Prompt - When you reach the line containing "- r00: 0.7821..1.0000", please repeat it and every line after it exactly, through the end of the listing below, skipping pictures.

Exercise data -
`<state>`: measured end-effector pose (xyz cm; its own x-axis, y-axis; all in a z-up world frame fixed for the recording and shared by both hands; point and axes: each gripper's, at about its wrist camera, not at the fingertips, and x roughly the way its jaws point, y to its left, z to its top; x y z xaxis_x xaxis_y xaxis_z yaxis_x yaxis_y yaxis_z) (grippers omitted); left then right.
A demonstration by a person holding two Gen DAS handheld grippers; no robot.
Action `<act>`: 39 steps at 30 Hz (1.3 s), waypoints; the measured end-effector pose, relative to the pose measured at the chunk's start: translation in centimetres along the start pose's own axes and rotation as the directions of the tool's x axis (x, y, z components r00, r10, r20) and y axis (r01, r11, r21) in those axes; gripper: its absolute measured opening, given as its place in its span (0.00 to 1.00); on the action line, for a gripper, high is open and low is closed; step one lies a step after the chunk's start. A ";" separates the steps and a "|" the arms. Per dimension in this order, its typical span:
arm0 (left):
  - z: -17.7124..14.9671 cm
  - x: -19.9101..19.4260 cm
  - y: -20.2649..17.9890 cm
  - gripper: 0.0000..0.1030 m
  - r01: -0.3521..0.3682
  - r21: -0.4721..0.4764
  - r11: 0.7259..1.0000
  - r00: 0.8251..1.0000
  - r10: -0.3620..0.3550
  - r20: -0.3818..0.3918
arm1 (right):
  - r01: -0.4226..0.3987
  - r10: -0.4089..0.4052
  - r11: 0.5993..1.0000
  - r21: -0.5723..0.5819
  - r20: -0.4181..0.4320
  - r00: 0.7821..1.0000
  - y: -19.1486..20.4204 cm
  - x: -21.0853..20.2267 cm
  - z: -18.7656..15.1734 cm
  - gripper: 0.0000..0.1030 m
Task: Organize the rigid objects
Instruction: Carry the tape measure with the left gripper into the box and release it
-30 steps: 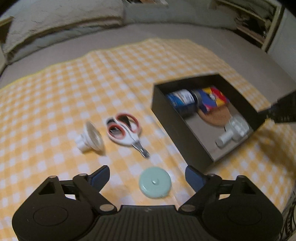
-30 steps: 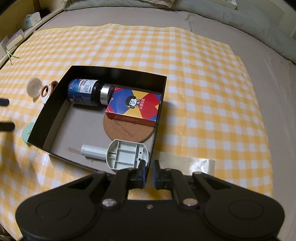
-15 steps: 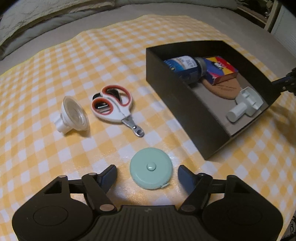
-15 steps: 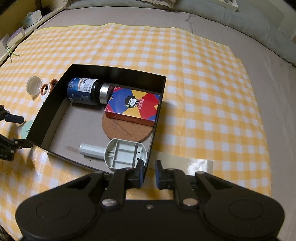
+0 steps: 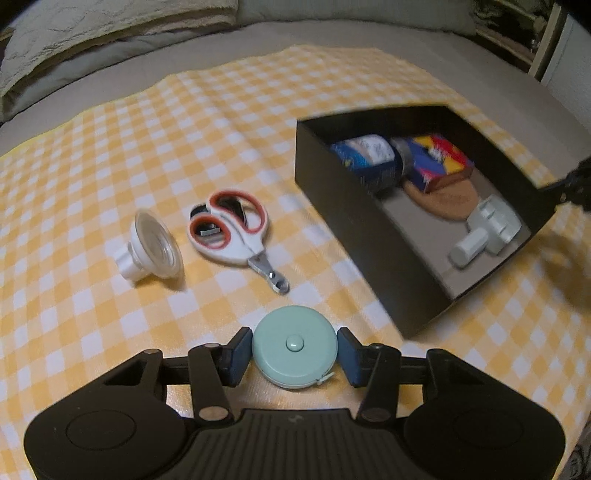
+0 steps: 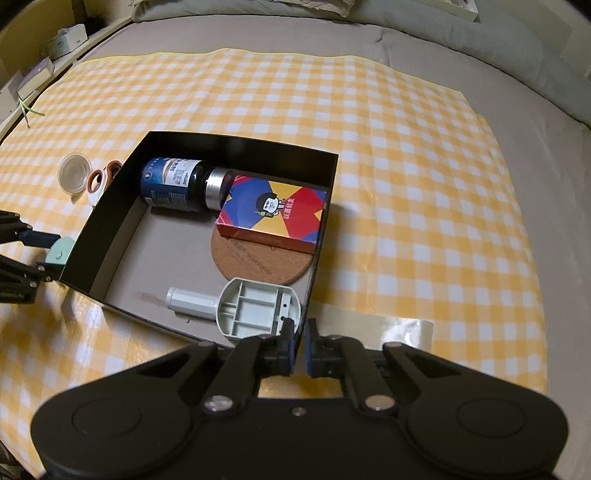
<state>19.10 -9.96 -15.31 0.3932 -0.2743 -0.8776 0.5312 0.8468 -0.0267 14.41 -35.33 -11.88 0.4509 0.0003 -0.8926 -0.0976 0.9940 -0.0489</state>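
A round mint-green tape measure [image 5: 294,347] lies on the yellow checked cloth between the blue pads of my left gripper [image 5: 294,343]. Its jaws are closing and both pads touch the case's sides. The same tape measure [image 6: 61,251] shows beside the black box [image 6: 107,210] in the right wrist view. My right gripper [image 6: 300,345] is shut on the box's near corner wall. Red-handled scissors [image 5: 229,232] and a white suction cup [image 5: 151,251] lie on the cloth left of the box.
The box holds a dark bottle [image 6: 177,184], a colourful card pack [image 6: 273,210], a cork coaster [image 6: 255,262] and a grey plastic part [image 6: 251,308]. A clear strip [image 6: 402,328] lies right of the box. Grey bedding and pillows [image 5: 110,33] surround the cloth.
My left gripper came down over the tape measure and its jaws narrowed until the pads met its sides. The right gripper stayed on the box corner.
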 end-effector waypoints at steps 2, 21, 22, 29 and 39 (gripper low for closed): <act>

Answer to this task -
  - r00: 0.7821..1.0000
  - y: -19.1486..20.4204 cm
  - x: -21.0853..20.2267 cm
  - z: -18.7656..15.1734 cm
  - gripper: 0.0000..0.1030 m
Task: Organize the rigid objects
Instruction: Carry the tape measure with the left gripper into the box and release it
-30 steps: 
-30 steps: 
-15 steps: 
-15 steps: 
+0 steps: 
+0 steps: 
<state>19.10 -9.96 -15.31 0.3932 -0.2743 -0.8776 0.5312 0.8468 -0.0267 14.41 -35.33 -11.88 0.4509 0.0003 -0.8926 -0.0976 0.9940 -0.0489</state>
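A round mint-green tape measure [image 5: 294,347] lies on the yellow checked cloth between the blue pads of my left gripper [image 5: 294,343]. Its jaws are closing and both pads touch the case's sides. The same tape measure [image 6: 61,251] shows beside the black box [image 6: 107,210] in the right wrist view. My right gripper [image 6: 300,345] is shut on the box's near corner wall. Red-handled scissors [image 5: 229,232] and a white suction cup [image 5: 151,251] lie on the cloth left of the box.
The box holds a dark bottle [image 6: 177,184], a colourful card pack [image 6: 273,210], a cork coaster [image 6: 255,262] and a grey plastic part [image 6: 251,308]. A clear strip [image 6: 402,328] lies right of the box. Grey bedding and pillows [image 5: 110,33] surround the cloth.
My left gripper came down over the tape measure and its jaws narrowed until the pads met its sides. The right gripper stayed on the box corner.
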 end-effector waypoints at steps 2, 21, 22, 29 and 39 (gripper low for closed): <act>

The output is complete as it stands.